Will all new European cars be electric by 2035?
In July 2017 the UK’s National Grid released its own estimate, which expected 90 percent of all new cars in the United Kingdom to be electric by the year 2050, while France also thinks the rolling out of electric vehicles will end up being considerably slower than that predicted by the ING report.
In July France also made a commitment to banning the sales of new diesel and petrol cars by the year 2030. However the bank claims that in just the next seven years, pure electric vehicles will become the most rational choice to make for European motorists, including old and new drivers alike, with falling prices on showroom cars, more infrastructure for charging the vehicles, and an increase in the number of ranges. The authors of the ING report claim that in Germany by 2024 the cost of owning an electric car, including purchase and fuel, will be the same as a diesel or conventional model. Falling battery costs will then underpin the move to electric vehicles, according to the bank.
Electric cars and the 2020s
ING also claims that the concerns felt by motorists over ranges will also disappear during the 2020s, when the amount of distance between charge points shrinks from the 100-150 miles that is the case for the great majority of models today, to 400 miles and over, across the course of the next decade.
The report suggests that by the close of the 2020s carmakers will begin to focus on electric vehicles only.
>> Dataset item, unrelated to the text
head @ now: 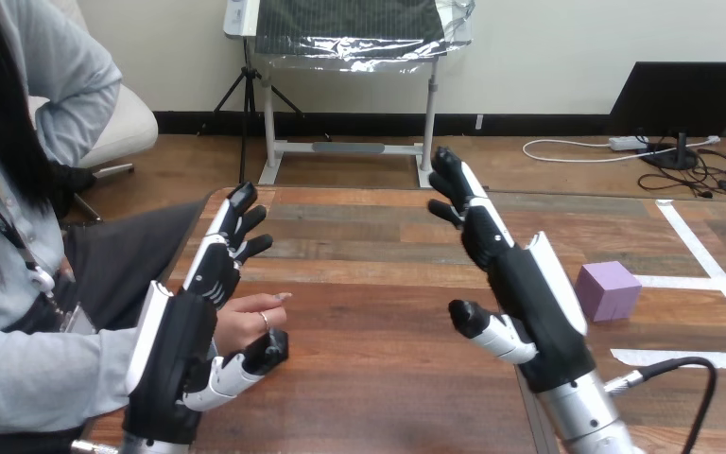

This trend was recently marked by the Swedish company Volvo, who declared that from 2019 they will only launch vehicles that are either 100 percent electric, hybrids or plug-in hybrids. The bank expects battery powered vehicles to triumph over hydrogen vehicles in terms of both infrastructure and price, though warns that carmakers in Europe risk being left out of the imminent electric revolution, with their competitors in Asia and the United States holding the advantage with electric motors and battery technology.
Is this the end for traditional cars?
Stanford University economist Tony Seba, who has researched electric cars, says that the findings give a clear indication that by 2040, all new vehicles globally will be electric. However, a number of analysts and big oil companies have pushed back against the recent electric car announcements; the idea that demand for oil will be hurt by electric vehicles was dismissed by the state oil company of Saudi Arabia, the International Energy Agency and the Anglo-Dutch company Shell at an Istanbul energy conference.